Driven by the rising use of rich media and e-mail applications and given that policies favour storage at more than one place, unstructured data in organisations is witnessing an astounding growth today. According to a recent report released by IDC, unstructured data in traditional data centres will eclipse the growth of transaction-based data that has so far accounted for the bulk of enterprise storage needs. The report further projects that the transactional data will see a compound annual growth rate (CAGR) of 21.8%, while unstructured data will grow at 61.7% at data centres.
Moreover, the critical data is estimated to see 52% growth annually. This situation has eventually asked for an increased effort from IT departments of the organisation to minimise the total amount of storage and network bandwidth required, and to improve availability and lower the total cost of ownership (TCO) in terms of hardware, administration, and environmental costs. And thats where tools like data de-duplication comes to the rescue. Often referred as a cost-effective information management tool, the technology helps enterprises to address the pressing IT challenges related to effective usage of storage.
In simple terms, data de-duplication, also called intelligent compression, refers to the elimination of redundant data. It plays a role of a catalyst
in controlling storage costs and helping enterprises to simplify operations and better manage workloads at remote offices, virtual machines, and data centres. By elminating the need for additional hardware, it brings with it economic benefits as well. Let's understand how de-dup can solve the puzzle of umpteen amount of growing data that gets stored in an organisation. Consider this: a marketing manager sends out a 1MB presentation to each member of his sales team, thereby making the same presentation available to 5-10 different mailboxes. Now, on the enterprise storage and backup systems, the same file may get copied in 10 locations, occupying a 10MB space, a redundancy that is of no use. Now by allowing the run of deduplication process, the duplicate data is deleted, leaving only one copy of the data to be stored, leaving more storage space more for you. It essentially does three things-redundancy identification, fingerprinting and redundancy elimination.
Data de-duplication helps IT managers to utilise disk archiving platforms, which means increased storage capacity at any given time, says Gaurav Kohli, Consultant, Xebia IT Services. For optimum usage, De-duplication hash calculations are created on the target device as the data enters the device, in real time. If the device spots a block that it already stored on the system it does not store the new block and instead just references to the existing block.
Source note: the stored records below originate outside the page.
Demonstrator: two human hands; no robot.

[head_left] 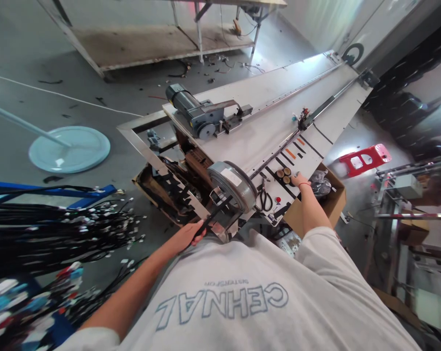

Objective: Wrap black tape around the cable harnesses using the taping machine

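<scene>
My left hand (195, 234) is wrapped round a black cable bundle (216, 210) in front of a large grey wheel (232, 185) at the near end of the white workbench (268, 117). My right hand (300, 180) is at the bench's right edge, beside several tape rolls (283, 174); its fingers are small, and what they hold, if anything, cannot be made out. Black-handled scissors (266, 199) and a red button-like piece (278, 200) lie between the wheel and my right hand. Short black and orange strips (290, 153) are on the bench beyond the rolls.
A motor (191, 109) is mounted on the bench's left side. An open cardboard box (335, 195) stands below the right edge, a red stool (367, 160) beyond it. Black cables (59, 229) hang at the left, near a round pale base (70, 148).
</scene>
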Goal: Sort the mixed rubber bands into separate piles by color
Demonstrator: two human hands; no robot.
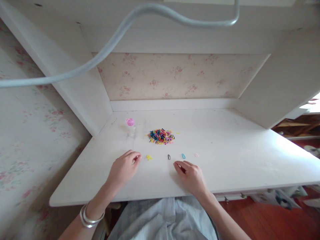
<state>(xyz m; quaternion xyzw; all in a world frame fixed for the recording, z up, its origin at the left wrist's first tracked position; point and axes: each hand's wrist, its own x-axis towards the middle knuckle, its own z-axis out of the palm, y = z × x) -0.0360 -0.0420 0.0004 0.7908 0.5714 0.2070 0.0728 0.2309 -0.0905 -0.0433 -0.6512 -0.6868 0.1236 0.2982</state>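
Observation:
My left hand rests on the white table, fingers curled and thumb close to the index finger. Just right of its fingertips lies a small clump of yellow rubber bands. My right hand is also closed, thumb and index tips together, just below a black rubber band. A blue rubber band and a pale pink one lie above that hand. Whether either pinch holds a tiny band cannot be made out. Beyond the hands sits a pile of mixed-colour rubber bands.
Left of the pile stands a small clear container with a pink lid. White side panels and a back ledge bound the table. A grey-white cable or tube crosses overhead. The table's front edge runs by my lap.

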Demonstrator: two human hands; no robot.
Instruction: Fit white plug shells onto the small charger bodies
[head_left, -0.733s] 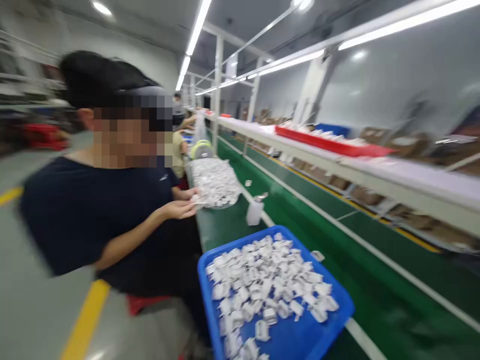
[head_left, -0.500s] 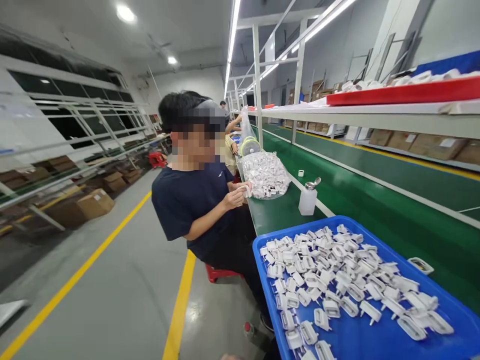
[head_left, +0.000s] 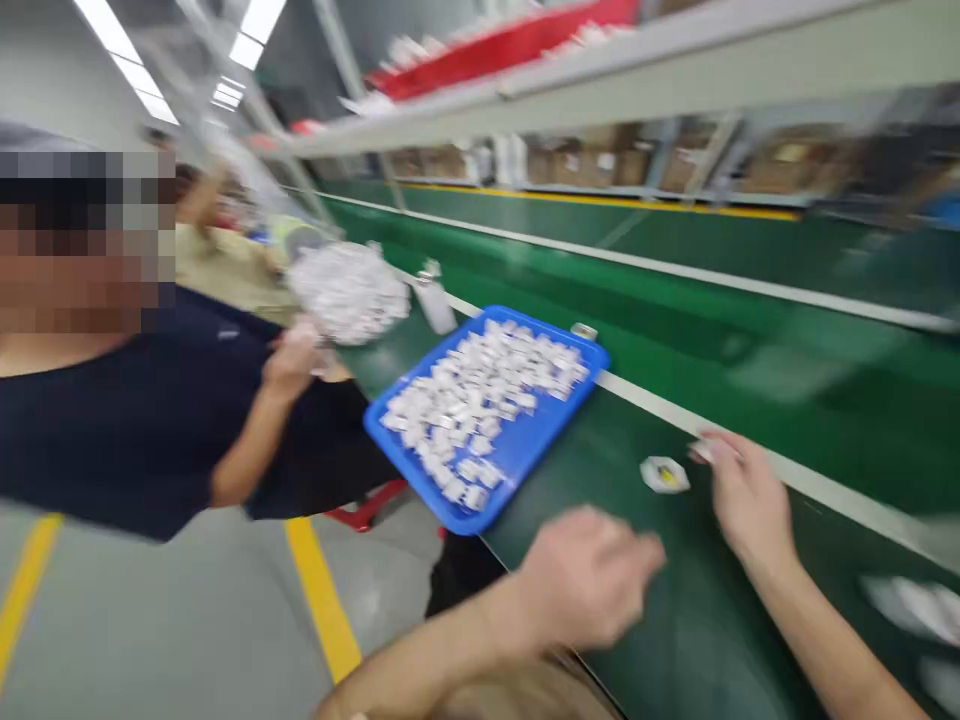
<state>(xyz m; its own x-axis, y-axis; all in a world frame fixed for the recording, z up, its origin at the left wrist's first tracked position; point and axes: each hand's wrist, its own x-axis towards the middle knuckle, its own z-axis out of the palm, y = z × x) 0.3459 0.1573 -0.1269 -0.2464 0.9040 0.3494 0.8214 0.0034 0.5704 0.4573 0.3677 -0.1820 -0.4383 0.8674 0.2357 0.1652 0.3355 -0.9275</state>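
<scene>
My left hand (head_left: 589, 575) hangs over the front edge of the green bench (head_left: 615, 480), its fingers curled together; what they hold, if anything, is blurred. Further right, my right hand (head_left: 746, 495) pinches a small white piece (head_left: 703, 450) near the white line. Between the hands, a white part with a yellow spot (head_left: 665, 475) lies on the bench. Beyond them sits a blue tray (head_left: 536, 470) with several white plastic parts (head_left: 469, 390) heaped in it.
A seated person in a dark shirt (head_left: 135, 420) works at the left, beside a bag of white parts (head_left: 349, 290). A white bottle (head_left: 436, 303) stands behind the tray. Blurred white items (head_left: 919, 605) lie at the right. A shelf (head_left: 525, 95) runs above.
The view has swung right and is blurred. Both my hands and forearms have come into view, and the blue tray and the person now appear further left.
</scene>
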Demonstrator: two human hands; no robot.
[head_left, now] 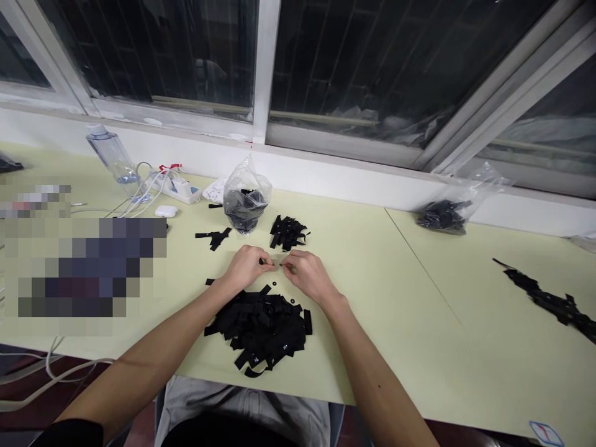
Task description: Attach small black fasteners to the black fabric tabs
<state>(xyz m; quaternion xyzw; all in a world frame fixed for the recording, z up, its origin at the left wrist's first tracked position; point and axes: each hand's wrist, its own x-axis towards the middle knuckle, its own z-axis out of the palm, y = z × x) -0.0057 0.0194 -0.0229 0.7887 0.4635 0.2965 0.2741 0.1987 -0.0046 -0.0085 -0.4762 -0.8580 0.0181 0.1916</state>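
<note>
Black top [212,431]: closest to the lens, at 6 o'clock on a dial centred between the hands, with grey trousers [195,397] just beyond.
Left hand [248,264]: thumb and fingertips drawn together on a dark piece [261,261], mostly hidden by the fingers.
Right hand [305,273]: thumb and forefinger pinch a dark bit [281,266] toward 9 o'clock; whether it meets the other hand's piece cannot be told.
Near pile of black strips [267,323]: heaped loosely at 6 o'clock on a pale yellow-green table [372,298], small white marks showing on a few.
Far pile [287,231]: smaller, just past 12 o'clock; loose strips [214,237] lie crossed at 10.
Small black ring [274,284]: flat on the tabletop at 6 o'clock, a second ring [292,301] at 5.
Clear bag [246,202]: dark contents, standing at 11 o'clock; another bag [447,214] slumps between 2 and 3.
Strip handling: probably light, soft and bendy, like woven tape, hard to break but apt to tangle; best lifted singly by a flat end.
Ring handling: likely stiff, light and prone to skid; best nipped by opposite sides of the rim.
</note>
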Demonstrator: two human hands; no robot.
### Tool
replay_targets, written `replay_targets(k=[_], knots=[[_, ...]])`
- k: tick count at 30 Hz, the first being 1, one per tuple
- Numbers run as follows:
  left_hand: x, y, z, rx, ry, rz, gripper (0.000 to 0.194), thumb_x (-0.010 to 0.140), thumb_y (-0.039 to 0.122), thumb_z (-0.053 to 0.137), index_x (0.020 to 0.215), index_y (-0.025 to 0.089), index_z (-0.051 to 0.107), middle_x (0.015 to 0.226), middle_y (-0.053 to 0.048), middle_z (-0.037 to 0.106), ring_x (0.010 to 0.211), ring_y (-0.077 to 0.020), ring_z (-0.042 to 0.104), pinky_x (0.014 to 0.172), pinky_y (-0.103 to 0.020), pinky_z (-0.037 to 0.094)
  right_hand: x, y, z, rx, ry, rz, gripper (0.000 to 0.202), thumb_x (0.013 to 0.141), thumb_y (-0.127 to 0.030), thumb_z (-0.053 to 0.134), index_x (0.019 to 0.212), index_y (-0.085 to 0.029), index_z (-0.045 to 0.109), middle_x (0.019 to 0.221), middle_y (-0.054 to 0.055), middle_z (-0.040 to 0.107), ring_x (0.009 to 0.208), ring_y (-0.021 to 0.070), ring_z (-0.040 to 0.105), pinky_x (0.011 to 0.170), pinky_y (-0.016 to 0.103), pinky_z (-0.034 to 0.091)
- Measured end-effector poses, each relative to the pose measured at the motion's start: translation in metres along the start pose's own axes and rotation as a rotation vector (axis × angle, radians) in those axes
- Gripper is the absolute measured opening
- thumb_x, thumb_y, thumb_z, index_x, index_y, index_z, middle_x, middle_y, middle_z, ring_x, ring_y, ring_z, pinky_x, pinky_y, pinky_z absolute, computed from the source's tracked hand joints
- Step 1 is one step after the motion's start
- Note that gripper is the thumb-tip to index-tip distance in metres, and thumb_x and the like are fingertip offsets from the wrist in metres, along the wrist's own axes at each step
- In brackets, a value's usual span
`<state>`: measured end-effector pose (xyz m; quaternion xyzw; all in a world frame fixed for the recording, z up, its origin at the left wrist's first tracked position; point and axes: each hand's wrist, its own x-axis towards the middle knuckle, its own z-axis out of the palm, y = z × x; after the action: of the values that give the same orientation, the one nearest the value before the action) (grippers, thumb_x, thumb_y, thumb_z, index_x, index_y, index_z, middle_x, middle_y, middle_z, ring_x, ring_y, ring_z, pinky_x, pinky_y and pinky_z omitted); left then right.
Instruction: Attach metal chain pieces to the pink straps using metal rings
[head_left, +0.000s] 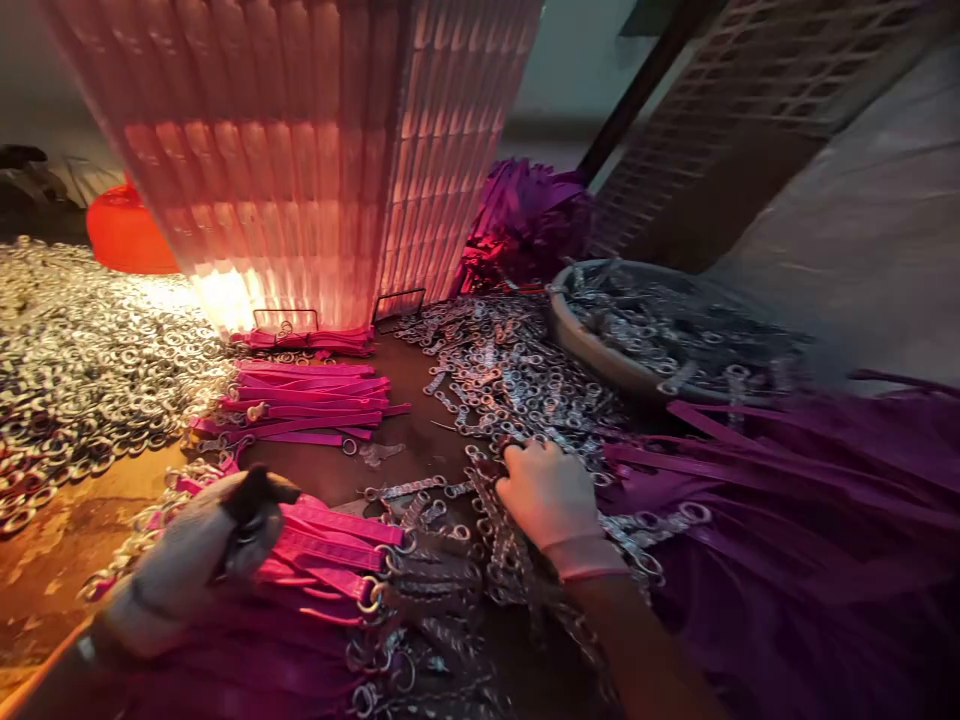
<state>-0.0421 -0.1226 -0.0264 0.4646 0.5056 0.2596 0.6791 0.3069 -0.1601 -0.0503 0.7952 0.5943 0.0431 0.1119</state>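
Observation:
My left hand (210, 545), in a pale glove with dark coverings at the fingers, is at the left over a bundle of pink straps (337, 550). Its fingers are curled, and what they hold is hidden. Metal rings and short chain-like pieces (442, 575) hang from the straps' right ends. My right hand (551, 495), also in a pale glove, is closed at the near edge of a heap of metal ring-ended chain pieces (510, 370). Its fingertips point away from me among the pieces, and I cannot make out what is between them.
Loose metal rings (90, 370) are heaped at the left. More pink straps (307, 400) lie before a translucent corrugated panel (300, 170), near a glowing orange lamp (131, 230). A round basin (630, 365) of metal pieces stands at the right, beside purple straps (810, 500).

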Motion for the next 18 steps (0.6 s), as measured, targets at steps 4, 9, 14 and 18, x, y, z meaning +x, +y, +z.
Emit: replay_targets(k=[4,9,14,18], knots=[[0.024,-0.003,0.038,-0.419,-0.251,-0.323,0.052,0.084,0.061,0.057,0.094,0.011,0.064,0.062,-0.005,0.062,0.035,-0.0068,0.040,0.032,-0.017,0.022,0.024,0.009,0.028,-0.049,-0.139,0.004,0.030,0.083,-0.005,0.046,0.092,-0.006,0.074,0.091,0.021,0.071,0.093,0.0322,0.067,0.069,0.035,0.045],[0.023,0.002,0.040,-0.390,-0.313,-0.315,0.035,0.083,0.039,0.061,0.097,0.007,0.066,0.072,-0.011,0.068,0.038,-0.0072,0.047,0.034,-0.018,0.029,0.012,0.019,0.035,0.024,-0.051,0.054,0.032,0.083,-0.006,0.040,0.091,-0.006,0.071,0.091,0.023,0.069,0.093,0.0344,0.066,0.068,0.037,0.046],[0.009,0.001,0.043,-0.172,-0.271,-0.145,0.023,0.079,0.031,0.068,0.091,0.012,0.065,0.063,-0.002,0.063,0.037,-0.0048,0.039,0.034,-0.017,0.027,-0.014,-0.003,0.019,0.757,0.159,-0.165,0.041,0.077,-0.011,0.040,0.109,-0.016,0.066,0.092,0.011,0.072,0.084,0.0243,0.068,0.075,0.034,0.051],[0.006,-0.002,0.048,-0.041,-0.249,-0.083,0.035,0.085,0.044,0.061,0.076,0.011,0.067,0.044,0.003,0.047,0.035,-0.0058,0.036,0.035,-0.018,0.027,-0.045,-0.058,-0.008,0.992,0.213,-0.527,0.033,0.083,-0.016,0.050,0.113,-0.020,0.063,0.101,0.008,0.071,0.089,0.0208,0.067,0.077,0.031,0.053]])
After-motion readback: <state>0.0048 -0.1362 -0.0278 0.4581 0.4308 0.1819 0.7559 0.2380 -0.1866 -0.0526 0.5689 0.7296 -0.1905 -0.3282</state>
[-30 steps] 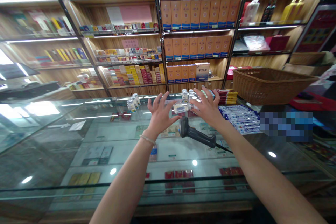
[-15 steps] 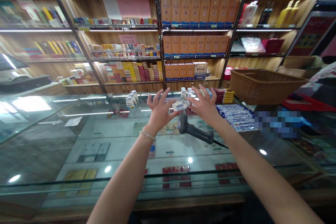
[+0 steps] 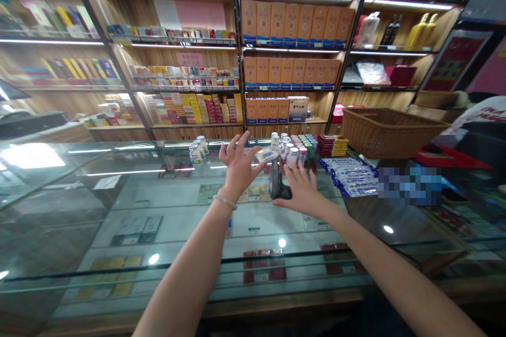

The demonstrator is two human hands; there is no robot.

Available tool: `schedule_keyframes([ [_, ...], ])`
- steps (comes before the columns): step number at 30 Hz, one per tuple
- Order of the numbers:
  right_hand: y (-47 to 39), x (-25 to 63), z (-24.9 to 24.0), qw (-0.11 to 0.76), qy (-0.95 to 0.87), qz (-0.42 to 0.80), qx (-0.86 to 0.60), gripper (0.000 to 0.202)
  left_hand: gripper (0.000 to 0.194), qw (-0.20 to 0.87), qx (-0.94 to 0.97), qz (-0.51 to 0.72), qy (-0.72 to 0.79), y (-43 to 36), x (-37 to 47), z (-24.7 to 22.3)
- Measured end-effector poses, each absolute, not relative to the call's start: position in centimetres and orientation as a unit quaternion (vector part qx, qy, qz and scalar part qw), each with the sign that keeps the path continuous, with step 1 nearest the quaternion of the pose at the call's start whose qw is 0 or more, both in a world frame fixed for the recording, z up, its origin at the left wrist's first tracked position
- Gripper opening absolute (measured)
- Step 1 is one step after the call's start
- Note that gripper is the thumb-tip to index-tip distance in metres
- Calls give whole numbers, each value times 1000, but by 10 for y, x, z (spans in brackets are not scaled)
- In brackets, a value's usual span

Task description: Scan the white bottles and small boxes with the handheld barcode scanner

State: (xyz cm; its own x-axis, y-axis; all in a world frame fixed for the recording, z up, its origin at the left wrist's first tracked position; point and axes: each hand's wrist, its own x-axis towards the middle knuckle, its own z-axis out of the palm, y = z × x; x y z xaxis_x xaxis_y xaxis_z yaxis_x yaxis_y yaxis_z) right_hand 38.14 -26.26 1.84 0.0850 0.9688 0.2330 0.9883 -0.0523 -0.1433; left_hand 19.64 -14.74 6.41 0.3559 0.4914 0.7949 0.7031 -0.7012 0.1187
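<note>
A small white bottle (image 3: 267, 155) with a barcode label lies sideways between the thumb and forefinger of my left hand (image 3: 239, 166). The other fingers of that hand are spread upward. My right hand (image 3: 302, 189) is over the handle of a black barcode scanner (image 3: 275, 185), fingers apart and thumb stretched out; the palm hides most of the handle. Just beyond my hands stand several small bottles (image 3: 293, 156) with white and coloured caps. Another little group of white bottles (image 3: 197, 150) is farther left on the glass counter (image 3: 158, 197).
Blue-and-white packets (image 3: 351, 176) lie fanned out at right, near red-and-yellow packs (image 3: 332, 145). A wicker basket (image 3: 391, 134) stands behind them. Shelves with orange boxes (image 3: 290, 23) line the back. A person's white sleeve (image 3: 488, 116) shows at far right.
My right hand has left the bottle and come down and nearer, over the scanner's handle. My left hand keeps the bottle in nearly the same place.
</note>
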Motion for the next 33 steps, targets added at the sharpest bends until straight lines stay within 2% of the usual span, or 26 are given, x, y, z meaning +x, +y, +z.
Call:
schedule_keyframes([
  [5,-267,378,14,122,-685,-67,-715,116,35,115,-812,-433,-373,-146,196,63],
  [12,-266,378,17,112,-685,-71,-717,77,36,130,-809,-433,-376,-143,194,60],
  [21,-247,387,17,133,-708,-62,-691,51,37,132,-800,-429,-400,-142,188,63],
  [26,-242,398,18,195,-719,-54,-665,38,37,136,-792,-432,-409,-138,185,60],
  [33,-263,409,52,344,-673,81,-650,31,38,147,-784,-428,-424,-133,182,57],
])
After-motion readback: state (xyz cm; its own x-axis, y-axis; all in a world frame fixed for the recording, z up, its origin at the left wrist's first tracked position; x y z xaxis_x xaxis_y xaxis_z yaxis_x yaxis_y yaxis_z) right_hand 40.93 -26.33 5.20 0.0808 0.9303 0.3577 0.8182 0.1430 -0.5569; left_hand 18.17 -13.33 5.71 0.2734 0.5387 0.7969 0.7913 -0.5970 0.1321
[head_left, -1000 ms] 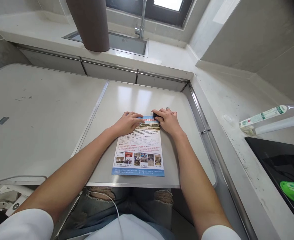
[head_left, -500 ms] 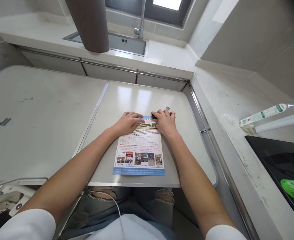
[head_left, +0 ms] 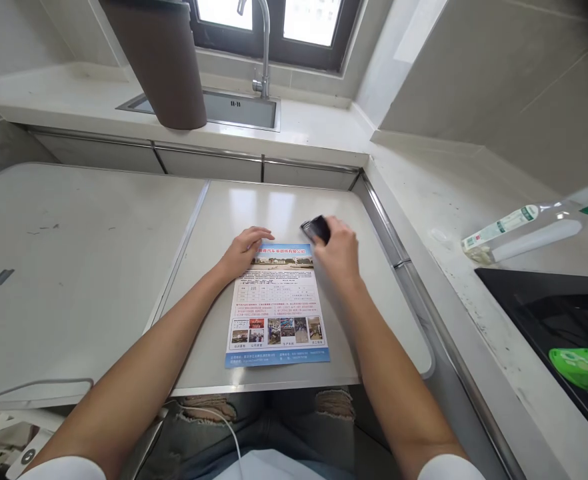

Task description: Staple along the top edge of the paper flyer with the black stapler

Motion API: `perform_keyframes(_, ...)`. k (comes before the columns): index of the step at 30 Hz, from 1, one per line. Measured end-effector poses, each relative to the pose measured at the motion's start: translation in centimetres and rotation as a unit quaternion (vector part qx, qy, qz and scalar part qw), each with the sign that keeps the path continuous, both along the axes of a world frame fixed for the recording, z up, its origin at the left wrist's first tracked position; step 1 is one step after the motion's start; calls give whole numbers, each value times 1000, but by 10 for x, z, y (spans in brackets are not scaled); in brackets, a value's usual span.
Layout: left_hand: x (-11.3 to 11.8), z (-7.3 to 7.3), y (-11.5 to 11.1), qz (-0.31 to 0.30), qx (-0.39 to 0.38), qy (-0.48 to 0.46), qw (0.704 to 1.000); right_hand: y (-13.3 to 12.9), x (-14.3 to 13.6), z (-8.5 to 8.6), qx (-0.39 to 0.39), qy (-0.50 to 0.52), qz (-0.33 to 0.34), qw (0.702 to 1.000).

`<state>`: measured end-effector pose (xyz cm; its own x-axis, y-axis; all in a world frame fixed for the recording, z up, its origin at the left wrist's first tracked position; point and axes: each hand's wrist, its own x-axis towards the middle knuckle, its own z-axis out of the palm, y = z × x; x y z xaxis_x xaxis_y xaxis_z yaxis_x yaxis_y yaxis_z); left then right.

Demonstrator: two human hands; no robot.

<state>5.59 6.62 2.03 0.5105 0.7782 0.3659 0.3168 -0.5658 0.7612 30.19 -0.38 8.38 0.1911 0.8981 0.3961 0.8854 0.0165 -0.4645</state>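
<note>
A printed flyer [head_left: 279, 307] with blue bands and small photos lies flat on the white table [head_left: 244, 213]. At its upper left corner rests my left hand [head_left: 247, 252], fingers spread and holding nothing. My right hand [head_left: 338, 250] is at the flyer's upper right, its fingers closed round a small black object [head_left: 319, 229]. What that object is cannot be made out, since the fingers cover part of it and the hand is blurred.
Behind the table are a sink [head_left: 244, 110] with a faucet [head_left: 264, 80] and a tall brown container [head_left: 167, 73]. On the right counter lie a clear bottle [head_left: 504, 227], a black panel [head_left: 534, 300] and a green packet [head_left: 584, 369].
My right hand has lifted the black object and tilted it, clear of the flyer's top edge. My left hand has slid slightly outward, uncovering the red title. The head view has tipped upward.
</note>
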Motion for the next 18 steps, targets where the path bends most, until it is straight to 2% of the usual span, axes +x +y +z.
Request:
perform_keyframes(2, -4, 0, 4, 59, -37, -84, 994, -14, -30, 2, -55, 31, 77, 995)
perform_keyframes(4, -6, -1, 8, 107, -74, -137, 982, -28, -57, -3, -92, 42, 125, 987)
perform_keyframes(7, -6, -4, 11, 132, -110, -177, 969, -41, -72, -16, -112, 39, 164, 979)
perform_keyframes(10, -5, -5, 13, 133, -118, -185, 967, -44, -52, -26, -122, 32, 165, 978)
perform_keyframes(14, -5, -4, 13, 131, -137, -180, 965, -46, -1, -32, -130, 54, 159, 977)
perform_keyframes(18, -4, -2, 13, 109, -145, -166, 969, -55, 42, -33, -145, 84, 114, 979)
"Regardless of the operating system, applications, or the file system, all data is written to storage by using data reference pointers. After that, the catalogue and indices of all data objects are maintained using hash and a comparison between the two data objects is made. explains Suresh Kakkar, Practice Manager, Wipro.
Moreover, if you are still using tape as an alternate backup medium, the technology will help you to make smaller backup windows, which means relatively lesser tapes. This not only saves costs, but also eases manageability, Kohli notes.